> **Data records**
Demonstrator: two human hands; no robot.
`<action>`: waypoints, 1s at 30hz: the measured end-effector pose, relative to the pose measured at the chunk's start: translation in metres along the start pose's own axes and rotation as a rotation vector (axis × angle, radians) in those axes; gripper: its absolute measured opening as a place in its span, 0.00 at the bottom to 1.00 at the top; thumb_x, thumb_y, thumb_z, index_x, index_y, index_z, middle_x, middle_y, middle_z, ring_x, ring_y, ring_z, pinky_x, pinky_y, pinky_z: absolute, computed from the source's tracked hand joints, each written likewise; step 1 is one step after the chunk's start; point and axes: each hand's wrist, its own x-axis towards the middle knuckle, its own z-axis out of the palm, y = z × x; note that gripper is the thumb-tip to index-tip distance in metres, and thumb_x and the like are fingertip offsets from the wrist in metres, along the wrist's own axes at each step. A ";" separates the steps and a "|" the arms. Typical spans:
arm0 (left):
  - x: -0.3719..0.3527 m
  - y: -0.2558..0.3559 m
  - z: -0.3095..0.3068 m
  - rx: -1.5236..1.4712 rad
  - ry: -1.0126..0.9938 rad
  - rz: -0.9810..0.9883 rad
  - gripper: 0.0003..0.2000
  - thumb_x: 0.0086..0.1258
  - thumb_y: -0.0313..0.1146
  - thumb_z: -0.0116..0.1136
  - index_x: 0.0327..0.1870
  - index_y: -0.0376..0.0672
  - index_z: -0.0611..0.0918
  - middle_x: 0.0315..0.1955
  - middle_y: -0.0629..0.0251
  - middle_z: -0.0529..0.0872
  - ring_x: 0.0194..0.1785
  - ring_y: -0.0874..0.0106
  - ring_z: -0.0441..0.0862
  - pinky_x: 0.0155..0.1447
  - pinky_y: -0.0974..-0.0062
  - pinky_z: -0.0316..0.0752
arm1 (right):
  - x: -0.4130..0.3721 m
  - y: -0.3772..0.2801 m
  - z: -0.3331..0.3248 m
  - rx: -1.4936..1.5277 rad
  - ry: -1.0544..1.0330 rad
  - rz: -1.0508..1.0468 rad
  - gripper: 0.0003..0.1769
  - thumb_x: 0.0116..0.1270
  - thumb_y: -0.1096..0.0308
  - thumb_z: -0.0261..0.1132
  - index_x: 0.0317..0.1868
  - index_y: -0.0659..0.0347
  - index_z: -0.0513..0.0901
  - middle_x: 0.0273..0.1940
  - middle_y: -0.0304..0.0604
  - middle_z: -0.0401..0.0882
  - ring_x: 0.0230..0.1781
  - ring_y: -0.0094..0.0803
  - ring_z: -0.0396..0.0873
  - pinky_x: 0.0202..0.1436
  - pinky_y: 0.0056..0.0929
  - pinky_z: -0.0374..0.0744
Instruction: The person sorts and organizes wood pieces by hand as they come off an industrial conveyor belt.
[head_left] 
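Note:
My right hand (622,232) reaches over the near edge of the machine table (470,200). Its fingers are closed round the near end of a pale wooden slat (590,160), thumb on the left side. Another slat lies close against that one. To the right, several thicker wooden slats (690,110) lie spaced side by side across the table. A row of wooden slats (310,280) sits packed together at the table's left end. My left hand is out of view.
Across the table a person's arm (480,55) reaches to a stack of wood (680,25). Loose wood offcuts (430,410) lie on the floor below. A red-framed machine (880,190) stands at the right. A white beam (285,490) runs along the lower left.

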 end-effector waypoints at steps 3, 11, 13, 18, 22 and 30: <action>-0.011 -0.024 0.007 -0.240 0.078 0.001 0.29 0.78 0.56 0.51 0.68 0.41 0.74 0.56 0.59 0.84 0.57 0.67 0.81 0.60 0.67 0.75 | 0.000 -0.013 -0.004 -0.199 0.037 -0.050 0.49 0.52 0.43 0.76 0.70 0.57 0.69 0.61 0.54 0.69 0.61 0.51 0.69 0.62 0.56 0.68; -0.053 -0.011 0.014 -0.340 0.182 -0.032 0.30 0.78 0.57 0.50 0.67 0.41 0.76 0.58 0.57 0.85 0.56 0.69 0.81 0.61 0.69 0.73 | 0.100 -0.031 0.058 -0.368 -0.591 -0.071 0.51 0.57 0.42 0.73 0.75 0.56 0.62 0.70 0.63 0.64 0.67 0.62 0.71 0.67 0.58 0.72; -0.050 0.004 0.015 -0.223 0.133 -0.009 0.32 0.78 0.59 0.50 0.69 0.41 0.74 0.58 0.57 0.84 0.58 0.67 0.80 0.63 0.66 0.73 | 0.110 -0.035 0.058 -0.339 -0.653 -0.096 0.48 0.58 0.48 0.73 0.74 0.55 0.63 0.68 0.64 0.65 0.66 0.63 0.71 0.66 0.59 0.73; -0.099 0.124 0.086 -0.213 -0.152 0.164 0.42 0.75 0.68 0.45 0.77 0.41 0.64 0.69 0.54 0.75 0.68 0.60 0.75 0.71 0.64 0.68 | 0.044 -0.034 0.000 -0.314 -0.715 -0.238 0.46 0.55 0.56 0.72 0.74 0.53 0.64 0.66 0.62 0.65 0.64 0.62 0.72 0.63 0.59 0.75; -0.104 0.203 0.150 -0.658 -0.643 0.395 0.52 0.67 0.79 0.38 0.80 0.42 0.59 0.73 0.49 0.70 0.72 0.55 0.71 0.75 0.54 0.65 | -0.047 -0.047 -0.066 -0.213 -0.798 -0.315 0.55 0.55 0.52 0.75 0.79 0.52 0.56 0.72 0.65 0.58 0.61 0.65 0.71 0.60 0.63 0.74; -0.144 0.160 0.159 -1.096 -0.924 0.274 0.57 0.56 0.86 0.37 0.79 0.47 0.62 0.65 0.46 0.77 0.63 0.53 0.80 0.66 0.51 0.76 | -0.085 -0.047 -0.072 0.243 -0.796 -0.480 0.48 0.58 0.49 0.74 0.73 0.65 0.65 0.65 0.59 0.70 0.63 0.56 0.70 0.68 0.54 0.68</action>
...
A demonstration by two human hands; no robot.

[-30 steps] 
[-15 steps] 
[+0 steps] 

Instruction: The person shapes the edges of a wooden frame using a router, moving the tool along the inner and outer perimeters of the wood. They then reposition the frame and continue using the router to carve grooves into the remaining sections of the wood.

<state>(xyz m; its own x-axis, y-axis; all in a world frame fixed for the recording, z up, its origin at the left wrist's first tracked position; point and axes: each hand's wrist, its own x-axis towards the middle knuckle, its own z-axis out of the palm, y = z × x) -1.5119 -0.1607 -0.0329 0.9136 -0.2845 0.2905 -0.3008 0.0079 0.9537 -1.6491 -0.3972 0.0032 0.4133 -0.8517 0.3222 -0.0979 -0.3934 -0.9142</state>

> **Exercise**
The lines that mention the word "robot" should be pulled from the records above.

> **Exercise result**
Demonstrator: two human hands; no robot.
A demonstration by two human hands; no robot.

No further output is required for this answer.